→ **Task description**:
Up to and including the line that contains "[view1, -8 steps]", repeat each line of the data exactly, starting from the first.

→ **Extracted entries**:

---

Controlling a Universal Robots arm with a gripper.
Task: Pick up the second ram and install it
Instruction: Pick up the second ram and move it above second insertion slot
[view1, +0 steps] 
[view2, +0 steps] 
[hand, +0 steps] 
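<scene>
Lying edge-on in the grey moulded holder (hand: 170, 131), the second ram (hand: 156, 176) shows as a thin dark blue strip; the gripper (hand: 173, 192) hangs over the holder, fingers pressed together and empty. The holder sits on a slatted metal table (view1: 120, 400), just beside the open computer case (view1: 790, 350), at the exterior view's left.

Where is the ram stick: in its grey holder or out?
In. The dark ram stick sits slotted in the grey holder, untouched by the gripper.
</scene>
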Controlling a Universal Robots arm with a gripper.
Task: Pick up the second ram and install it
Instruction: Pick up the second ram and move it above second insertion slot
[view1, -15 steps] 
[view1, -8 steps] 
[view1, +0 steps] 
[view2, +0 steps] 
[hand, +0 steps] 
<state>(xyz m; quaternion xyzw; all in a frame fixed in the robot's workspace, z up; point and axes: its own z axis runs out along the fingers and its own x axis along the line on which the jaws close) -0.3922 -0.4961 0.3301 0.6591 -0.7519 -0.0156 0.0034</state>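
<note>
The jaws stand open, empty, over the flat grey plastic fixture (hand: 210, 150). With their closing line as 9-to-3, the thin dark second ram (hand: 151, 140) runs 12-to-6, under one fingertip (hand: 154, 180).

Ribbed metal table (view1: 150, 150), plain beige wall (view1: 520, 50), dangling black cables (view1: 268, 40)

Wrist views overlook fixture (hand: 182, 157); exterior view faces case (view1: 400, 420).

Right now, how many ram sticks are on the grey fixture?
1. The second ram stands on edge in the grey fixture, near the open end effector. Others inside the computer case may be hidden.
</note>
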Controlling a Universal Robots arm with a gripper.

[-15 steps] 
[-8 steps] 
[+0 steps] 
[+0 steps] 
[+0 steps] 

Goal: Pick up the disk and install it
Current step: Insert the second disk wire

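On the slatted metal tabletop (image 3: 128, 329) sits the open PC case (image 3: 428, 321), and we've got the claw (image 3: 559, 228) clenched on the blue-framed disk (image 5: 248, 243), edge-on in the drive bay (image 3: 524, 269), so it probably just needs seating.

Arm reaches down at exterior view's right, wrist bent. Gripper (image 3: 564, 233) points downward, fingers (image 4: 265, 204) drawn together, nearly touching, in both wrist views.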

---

→ **Output**:
Controlling a Universal Robots arm with a gripper.
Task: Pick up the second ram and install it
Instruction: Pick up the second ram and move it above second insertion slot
[view1, +0 steps] 
[view2, +0 steps] 
[hand, +0 steps] 
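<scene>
Lying edge-on in the grey moulded holder (hand: 170, 131), the second ram (hand: 156, 176) shows as a thin dark blue strip; the gripper (hand: 173, 192) hangs over the holder, fingers pressed together and empty. The holder sits on a slatted metal table (view1: 120, 400), just beside the open computer case (view1: 790, 350), at the exterior view's left.

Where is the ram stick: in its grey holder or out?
In. The dark ram stick sits slotted in the grey holder, untouched by the gripper.
</scene>
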Controlling a Universal Robots arm with a gripper.
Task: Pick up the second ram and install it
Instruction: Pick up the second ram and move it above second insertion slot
[view1, -15 steps] 
[view1, -8 steps] 

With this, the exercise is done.